Lowcountry Headlines

Lowcountry Headlines

 

Attorney General Alan Wilson supports stopping federal funding of abortions

Close up of judge holding gavel

Photo: Getty Images

COLUMBIA, S.C. (WIS) - Attorney General Alan Wilson will join with Ohio Attorney General Dave Yost and 10 other states to sue the Biden administration to stop federal funding of abortions.

This comes after a federal rule change allowing taxpayer dollars to be used to encourage and support abortions was produced.

The lawsuit was filed Monday in the U.S. Southern District of Ohio. The lawsuit does not challenge the right to an abortion, which the U.S. Supreme Court created in Roe v. Wade.
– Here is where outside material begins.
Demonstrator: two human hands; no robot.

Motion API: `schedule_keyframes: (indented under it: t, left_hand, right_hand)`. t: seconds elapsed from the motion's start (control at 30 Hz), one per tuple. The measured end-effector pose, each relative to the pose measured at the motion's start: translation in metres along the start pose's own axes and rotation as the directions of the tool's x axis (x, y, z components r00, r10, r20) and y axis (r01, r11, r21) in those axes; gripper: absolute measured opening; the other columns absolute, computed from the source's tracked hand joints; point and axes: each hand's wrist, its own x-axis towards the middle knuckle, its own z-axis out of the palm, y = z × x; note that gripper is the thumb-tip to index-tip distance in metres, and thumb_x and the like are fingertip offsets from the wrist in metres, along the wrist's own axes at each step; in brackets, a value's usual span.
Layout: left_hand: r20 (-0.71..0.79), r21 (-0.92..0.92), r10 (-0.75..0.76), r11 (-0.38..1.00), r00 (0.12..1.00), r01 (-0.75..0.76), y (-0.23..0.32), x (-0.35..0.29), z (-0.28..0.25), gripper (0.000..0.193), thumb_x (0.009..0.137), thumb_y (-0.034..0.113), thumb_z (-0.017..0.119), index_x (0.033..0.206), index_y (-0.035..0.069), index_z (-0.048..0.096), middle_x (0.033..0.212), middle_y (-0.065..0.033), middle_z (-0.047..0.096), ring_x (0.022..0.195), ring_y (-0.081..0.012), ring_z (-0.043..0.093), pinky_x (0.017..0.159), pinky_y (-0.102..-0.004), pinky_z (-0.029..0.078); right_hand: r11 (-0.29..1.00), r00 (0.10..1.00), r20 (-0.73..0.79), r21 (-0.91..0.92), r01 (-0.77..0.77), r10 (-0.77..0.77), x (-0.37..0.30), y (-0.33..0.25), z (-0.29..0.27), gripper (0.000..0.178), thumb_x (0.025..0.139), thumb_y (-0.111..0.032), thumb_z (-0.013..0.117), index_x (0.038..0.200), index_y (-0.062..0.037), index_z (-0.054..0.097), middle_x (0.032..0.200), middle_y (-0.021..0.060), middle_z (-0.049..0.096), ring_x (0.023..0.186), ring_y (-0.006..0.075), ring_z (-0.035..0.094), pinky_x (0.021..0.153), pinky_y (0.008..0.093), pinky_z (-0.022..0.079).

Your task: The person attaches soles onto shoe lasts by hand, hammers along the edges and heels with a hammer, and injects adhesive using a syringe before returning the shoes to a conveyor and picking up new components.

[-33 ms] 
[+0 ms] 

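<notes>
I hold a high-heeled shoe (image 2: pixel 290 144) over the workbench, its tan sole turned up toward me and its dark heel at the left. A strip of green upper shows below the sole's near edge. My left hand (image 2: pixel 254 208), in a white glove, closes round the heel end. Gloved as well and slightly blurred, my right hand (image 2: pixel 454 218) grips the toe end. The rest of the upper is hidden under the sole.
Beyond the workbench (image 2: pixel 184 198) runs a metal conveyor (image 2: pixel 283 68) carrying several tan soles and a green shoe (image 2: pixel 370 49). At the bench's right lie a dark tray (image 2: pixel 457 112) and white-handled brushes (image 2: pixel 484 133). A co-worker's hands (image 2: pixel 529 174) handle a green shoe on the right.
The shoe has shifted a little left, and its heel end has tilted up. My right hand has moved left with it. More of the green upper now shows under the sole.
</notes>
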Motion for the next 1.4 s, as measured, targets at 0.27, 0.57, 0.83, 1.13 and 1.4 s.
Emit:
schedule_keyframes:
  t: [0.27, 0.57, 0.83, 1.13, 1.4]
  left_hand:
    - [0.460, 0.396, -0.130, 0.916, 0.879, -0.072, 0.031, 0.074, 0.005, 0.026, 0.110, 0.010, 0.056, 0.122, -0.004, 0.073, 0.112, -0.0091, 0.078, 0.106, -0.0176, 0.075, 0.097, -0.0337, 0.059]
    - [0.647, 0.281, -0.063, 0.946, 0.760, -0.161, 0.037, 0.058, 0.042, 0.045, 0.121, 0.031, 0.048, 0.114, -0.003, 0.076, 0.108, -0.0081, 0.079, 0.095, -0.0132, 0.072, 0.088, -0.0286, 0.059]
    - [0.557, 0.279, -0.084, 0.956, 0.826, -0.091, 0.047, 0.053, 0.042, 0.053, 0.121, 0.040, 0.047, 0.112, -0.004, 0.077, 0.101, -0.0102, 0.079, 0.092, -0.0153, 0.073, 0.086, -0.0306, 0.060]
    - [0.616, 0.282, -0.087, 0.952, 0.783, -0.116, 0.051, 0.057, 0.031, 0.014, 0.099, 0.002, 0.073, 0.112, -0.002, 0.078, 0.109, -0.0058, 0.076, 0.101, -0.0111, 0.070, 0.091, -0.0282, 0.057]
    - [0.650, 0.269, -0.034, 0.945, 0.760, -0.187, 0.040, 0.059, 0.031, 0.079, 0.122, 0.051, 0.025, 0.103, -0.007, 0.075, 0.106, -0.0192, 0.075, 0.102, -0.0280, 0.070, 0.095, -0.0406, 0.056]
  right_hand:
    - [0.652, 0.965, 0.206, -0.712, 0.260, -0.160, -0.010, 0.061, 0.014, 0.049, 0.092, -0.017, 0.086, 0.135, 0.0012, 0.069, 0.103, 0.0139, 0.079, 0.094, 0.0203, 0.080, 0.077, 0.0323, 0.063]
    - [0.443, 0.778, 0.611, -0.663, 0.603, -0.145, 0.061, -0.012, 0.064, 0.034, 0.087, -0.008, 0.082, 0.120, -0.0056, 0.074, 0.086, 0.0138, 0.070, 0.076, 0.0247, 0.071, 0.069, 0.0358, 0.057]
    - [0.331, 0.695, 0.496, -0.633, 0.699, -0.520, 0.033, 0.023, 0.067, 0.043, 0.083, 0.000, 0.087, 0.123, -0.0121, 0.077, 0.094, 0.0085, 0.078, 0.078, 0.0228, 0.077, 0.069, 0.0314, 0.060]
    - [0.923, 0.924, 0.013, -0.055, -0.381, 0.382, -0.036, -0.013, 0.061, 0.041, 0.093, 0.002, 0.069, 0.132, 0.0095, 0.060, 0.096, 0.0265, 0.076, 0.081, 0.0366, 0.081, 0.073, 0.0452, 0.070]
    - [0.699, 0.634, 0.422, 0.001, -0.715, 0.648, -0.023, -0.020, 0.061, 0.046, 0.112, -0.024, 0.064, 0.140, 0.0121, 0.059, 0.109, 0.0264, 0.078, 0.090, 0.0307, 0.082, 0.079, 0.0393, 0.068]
The lawsuit seeks to reinstate rule changes made in 2019 that required federally funded family-planning clinics to be physically and financially independent of abortion clinics and refrain from referring patients for abortions.

The purpose of both of those rules was to build walls to prevent the funding of abortion with taxpayer money — which remains illegal.

“The Department of Health and Human Services knows it cannot legally subsidize abortion, so it’s trying to do it indirectly by putting family planning services and abortion services in the same place,” Attorney General Wilson said. “While fighting to protect the lives of unborn children is important enough on its own, we’re also fighting against a federal agency that’s trying to blatantly violate federal law.”

The Family Planning Services and Population Research Act of 1970 appropriated public funding for family planning clinics to increase low-income Americans’ access to preventative health services.

The law does prohibit funds from being “used in programs where abortion is a method of family planning.”

In May, Yost and attorneys general from 20 other states sent a letter warning the U.S. Department of Health and Human Services against reversing the 2019 rules.

Despite that warning and the Title X law, the U.S. Department of Health and Human Services recently issued a rule lifting the program integrity requirements.

South Carolina’s and Ohio’s challenge is joined by Alabama, Arizona, Arkansas, Florida, Kansas, Kentucky, Missouri, Nebraska, Oklahoma, and West Virginia.